If you issue the CORIOLIS command in a prestressed analysis, ANSYS does not take the Coriolis force into account in the static portion of the analysis.

• In a large-deflection prestressed analysis (NLGEOM,ON and PSTRES,ON), ANSYS generates the Coriolis matrix and uses it in the subsequent prestressed modal, harmonic, or transient analysis.

• In a small-deflection prestressed analysis (PSTRES,ON only), ANSYS does not generate the Coriolis matrix but still takes the Coriolis force into account in the subsequent prestressed modal, harmonic, or transient analysis.

• Modal  (ANTYPE,MODAL)

Support is also available for prestressed modal analysis.

• Transient  (ANTYPE,TRANS)

• Harmonic  (ANTYPE,HARMIC)

### Spin Softening

In a dynamic analysis, the Coriolis matrix and the spin-softening matrix contribute to the gyroscopic moment in the rotating reference frame; therefore, ANSYS includes the spin-softening effect by default in dynamic analyses whenever you apply the Coriolis effect in the rotating reference frame (CORIOLIS,ON).

Supercritical Spin Softening

As shown by equations (3-77) through (3-79) in the Mechanical APDL Theory Reference, the diagonal coefficients in the stiffness matrix become negative when the rotational velocity is larger than the resonant frequency.

In such cases, the solver may be unable to properly handle the negative definite stiffness matrix. Additional details follow:

• In a static (ANTYPE,STATIC) or a full transient (ANTYPE,TRANS with TRNOPT,FULL), the spin-softening effect is more accurately accounted for by large deflections (NLGEOM,ON). If the stiffness matrix becomes negative definite, ANSYS issues a warning message about the negative pivot.

• In a modal analysis (ANTYPE,MODAL), apply a negative shift (MODOPT,,, `FREQB`) to extract the possible negative eigenfrequencies.

• If negative frequencies exist, mode-superposition transient and harmonic analyses are not supported .

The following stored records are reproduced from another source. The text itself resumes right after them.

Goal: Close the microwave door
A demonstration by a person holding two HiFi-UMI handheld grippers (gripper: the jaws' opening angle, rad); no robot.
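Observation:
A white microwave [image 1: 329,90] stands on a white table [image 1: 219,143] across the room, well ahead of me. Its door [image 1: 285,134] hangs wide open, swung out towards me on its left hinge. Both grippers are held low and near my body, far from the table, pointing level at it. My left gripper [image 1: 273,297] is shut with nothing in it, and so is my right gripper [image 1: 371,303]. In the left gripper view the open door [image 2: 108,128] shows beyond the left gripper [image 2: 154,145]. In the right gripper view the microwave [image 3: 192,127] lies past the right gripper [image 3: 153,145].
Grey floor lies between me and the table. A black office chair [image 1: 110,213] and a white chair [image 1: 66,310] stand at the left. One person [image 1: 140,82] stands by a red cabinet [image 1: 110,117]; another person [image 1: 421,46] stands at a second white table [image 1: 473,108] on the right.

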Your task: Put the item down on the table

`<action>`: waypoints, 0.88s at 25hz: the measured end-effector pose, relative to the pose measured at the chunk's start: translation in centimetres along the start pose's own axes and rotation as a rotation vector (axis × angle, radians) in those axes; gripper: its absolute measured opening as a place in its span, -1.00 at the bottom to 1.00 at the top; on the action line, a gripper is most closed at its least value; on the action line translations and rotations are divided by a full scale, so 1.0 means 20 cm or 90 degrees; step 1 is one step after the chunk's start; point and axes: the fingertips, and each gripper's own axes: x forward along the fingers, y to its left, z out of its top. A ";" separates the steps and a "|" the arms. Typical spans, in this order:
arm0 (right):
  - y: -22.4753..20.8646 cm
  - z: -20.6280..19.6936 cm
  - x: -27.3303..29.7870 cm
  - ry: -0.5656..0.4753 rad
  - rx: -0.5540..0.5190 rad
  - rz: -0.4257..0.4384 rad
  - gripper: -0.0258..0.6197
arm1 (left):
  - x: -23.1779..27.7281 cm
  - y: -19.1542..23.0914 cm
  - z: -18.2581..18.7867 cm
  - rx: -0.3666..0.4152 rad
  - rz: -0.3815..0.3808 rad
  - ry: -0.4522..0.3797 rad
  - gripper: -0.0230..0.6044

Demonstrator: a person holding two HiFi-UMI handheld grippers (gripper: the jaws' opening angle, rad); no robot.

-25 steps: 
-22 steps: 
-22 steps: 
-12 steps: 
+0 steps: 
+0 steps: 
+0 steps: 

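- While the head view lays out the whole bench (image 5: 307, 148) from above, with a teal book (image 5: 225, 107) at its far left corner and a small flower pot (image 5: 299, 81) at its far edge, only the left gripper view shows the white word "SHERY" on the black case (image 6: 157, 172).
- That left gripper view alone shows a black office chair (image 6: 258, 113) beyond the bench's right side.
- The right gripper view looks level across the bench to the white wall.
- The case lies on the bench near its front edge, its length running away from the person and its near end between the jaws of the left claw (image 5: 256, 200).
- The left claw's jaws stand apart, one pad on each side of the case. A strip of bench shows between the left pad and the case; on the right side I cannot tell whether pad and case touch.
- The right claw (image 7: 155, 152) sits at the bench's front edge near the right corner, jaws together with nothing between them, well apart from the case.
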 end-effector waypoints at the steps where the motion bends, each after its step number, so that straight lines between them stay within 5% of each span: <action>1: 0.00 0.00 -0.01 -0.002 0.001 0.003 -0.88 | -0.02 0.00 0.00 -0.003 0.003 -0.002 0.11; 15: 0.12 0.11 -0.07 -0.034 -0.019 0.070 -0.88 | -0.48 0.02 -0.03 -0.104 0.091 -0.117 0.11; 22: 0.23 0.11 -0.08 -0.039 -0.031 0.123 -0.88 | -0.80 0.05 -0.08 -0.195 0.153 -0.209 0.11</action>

### Coriolis Effect in a Nonlinear Transient Analysis

In a nonlinear transient analysis with large deflection effects (NLGEOM, ON ), rotation motion imparted through either the IC command or the D command contributes the Coriolis effect as part of the nonlinear transient algorithm. The CORIOLIS command should not be activated in this case. However, beam elements (BEAM188 and BEAM189), and pipe elements (PIPE288 and PIPE289 ) may produce approximate results when simulating Coriolis effect as above, due to the approximations involved in their inertia calculations.

### Campbell Diagram

Because natural frequencies are subject to sudden changes around critical speeds in a rotating frame, ANSYS, Inc. recommends using a stationary reference frame to create a Campbell diagram (PRCAMP or PLCAMP).

### Example Analysis

For examples of a rotating structure analysis using a rotating reference frame, see Example Coriolis Analysis, and Example: Piezoelectric Analysis with Coriolis Effect in the Coupled-Field Analysis Guide.